An asteroid among giants
On June 3, 2013, Braga-Ribas led a team of astronomers in observing Chariklo as it passed in front of a distant star — a process known as an occultation. As the asteroid traveled, it blocked light from the star, enabling scientists to learn more about it. [The Strangest Asteroids in the Solar System]
The astronomers were surprised to discover that a few seconds before and after the main occultation, the light dimmed slightly, indicating that something circled the rocky asteroid. By comparing the data gathered from seven different telescopes, the team was able to identify the shape, size and orientation of the rings.
The system consists of a dense, 4-mile-wide (7 km) ring near the planet, and a smaller 2-mile-wide (3 km) ring farther out.

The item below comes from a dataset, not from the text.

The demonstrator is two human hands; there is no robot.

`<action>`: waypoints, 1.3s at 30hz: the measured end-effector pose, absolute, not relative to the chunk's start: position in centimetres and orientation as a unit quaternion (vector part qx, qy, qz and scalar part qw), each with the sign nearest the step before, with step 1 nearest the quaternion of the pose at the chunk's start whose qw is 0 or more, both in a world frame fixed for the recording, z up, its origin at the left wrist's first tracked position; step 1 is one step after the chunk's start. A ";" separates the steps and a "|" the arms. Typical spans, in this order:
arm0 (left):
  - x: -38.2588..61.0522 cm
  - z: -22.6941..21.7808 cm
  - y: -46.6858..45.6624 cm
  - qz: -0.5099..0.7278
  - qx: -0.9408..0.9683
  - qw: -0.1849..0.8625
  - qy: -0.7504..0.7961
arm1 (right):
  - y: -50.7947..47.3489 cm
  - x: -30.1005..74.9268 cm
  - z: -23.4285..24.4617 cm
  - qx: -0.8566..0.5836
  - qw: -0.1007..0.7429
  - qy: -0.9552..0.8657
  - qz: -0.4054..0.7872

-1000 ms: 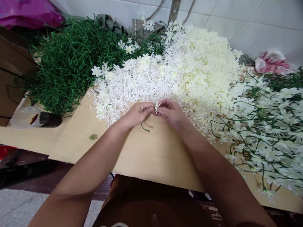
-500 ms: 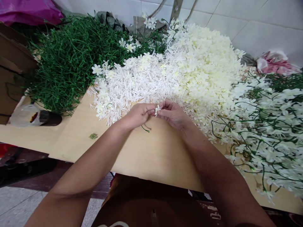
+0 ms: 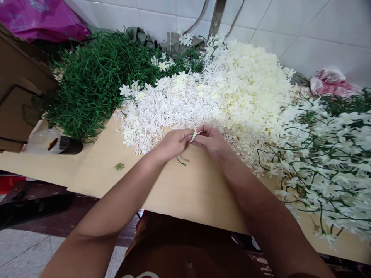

From the surface of the asteroid, "they would be two spectacular sharp and really bright rings, crossing all the sky," Braga-Ribas said. "They would be noticeably close, as they are at about 1/1,000 of the moon's distance from us," he added.
He went on to say that the larger, inner ring would block the view of the outer ring from the ground. The rings are similar to those around Saturn, in that both are very dense, bright and possibly formed by rock and water ice. But their scales are quite different.
"The whole Chariklo system would fit about 12 times in the Cassini Division," Braga-Ribas said, referring to the largest gap inSaturn's rings.